Literary inspired weekends in EnglandAccording to the VisitEngland tourist board, England’s literary landscapes and places are as diverse as the writers who produced them. From organized hiking trails to self-guided literary tours, opportunities for inspiration exist across the country.

Enjoy splendiferous fun at the Roald Dahl Museum in Great Missenden, Buckinghamshire, walk in Jane Austen’s footsteps in Bath, discover Charles Dickens’s Broadstairs in Kent, or explore the beautiful house and surroundings that inspired Bronte to write classic novels.

Hotels with libraries
Red Online asks iIs there “anything better than getting away with a good book? Perhaps a thing to escape from a hotel with a library.

One of the best places for “retreat-seeking book lovers” is the Library Suite at the five-star Connaught Hotel in London. Designed by architect Michael Blair, the suite is on two levels and features a master bedroom, a second bedroom, a sitting area, and shelves filled with a variety of books. It’s “pure luck”.
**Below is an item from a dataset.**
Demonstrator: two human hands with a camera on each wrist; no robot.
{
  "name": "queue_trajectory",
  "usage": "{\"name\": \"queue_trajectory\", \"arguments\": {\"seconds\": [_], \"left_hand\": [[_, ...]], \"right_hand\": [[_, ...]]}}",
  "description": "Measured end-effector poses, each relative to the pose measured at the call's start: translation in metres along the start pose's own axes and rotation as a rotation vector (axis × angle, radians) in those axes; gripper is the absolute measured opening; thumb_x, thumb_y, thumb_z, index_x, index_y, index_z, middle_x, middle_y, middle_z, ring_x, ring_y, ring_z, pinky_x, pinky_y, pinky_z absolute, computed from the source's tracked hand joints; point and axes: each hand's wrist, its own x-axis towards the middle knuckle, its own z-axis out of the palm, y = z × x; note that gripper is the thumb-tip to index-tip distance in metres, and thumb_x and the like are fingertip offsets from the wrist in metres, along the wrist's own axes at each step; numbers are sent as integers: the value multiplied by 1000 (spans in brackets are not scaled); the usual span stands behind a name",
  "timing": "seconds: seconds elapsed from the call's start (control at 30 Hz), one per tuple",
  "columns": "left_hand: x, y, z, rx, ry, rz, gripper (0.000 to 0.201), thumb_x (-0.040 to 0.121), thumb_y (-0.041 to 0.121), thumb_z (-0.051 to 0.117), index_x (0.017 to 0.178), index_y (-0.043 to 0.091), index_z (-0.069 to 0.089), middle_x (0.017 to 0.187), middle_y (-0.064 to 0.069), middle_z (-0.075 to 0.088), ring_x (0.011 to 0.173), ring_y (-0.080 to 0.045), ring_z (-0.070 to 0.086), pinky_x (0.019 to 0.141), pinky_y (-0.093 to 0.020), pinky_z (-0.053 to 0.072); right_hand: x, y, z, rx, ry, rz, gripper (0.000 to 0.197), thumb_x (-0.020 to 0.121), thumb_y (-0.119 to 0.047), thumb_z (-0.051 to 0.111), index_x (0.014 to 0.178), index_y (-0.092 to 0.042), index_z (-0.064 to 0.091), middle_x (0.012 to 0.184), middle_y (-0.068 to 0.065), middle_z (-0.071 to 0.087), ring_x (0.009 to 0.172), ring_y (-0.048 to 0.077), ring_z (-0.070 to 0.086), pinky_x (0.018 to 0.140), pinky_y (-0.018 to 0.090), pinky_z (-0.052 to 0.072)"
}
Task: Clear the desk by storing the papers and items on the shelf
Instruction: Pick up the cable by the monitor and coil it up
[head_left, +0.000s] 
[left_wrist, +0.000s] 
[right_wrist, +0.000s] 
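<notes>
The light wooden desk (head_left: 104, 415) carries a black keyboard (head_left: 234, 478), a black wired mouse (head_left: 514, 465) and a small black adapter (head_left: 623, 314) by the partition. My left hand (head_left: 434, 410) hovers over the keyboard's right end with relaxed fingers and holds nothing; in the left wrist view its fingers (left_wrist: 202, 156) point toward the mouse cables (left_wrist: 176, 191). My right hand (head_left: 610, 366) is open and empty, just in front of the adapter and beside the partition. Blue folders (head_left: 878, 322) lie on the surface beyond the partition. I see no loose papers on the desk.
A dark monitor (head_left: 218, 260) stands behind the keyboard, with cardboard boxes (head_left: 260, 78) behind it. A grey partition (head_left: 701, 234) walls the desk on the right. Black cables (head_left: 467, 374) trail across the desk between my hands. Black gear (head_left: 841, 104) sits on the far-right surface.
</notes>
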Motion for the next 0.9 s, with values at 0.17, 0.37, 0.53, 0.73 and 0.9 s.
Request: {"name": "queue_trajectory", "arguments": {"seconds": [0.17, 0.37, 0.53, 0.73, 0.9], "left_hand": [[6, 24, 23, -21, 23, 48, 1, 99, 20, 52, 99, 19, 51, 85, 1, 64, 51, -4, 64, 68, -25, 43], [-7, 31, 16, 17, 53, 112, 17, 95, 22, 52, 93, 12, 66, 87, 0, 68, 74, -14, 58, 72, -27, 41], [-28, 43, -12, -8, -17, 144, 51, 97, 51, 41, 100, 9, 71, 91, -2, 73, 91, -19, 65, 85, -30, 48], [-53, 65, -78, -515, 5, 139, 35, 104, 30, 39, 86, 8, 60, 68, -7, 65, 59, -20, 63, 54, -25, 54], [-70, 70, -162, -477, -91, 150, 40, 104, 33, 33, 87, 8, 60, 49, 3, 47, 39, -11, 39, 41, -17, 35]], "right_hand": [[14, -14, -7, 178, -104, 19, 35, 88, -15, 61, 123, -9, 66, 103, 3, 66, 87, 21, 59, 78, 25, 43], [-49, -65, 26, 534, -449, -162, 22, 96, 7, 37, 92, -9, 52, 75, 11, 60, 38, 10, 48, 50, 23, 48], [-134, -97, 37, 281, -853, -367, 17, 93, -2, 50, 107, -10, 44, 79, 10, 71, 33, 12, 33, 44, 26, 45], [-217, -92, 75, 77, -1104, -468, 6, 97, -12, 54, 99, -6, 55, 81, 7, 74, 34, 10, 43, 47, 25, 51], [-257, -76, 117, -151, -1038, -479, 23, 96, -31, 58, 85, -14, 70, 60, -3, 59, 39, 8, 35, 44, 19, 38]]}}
The Standard Hotel in London, which once housed the Camden Town Hall library, has its own library lounge and resident librarian, Country & Town House said. “This is no ordinary hotel library, the titles have been grouped into a series of alternative and whimsical categories.”

If you like to read a book over a drink, visit the Library Bar at Stanbrook Abbey in Worcester. “Composed of comfy mismatched chairs, an antique piano, and of course plenty of books, this cozy library lends itself to the traditional charm of a 16th-century home.”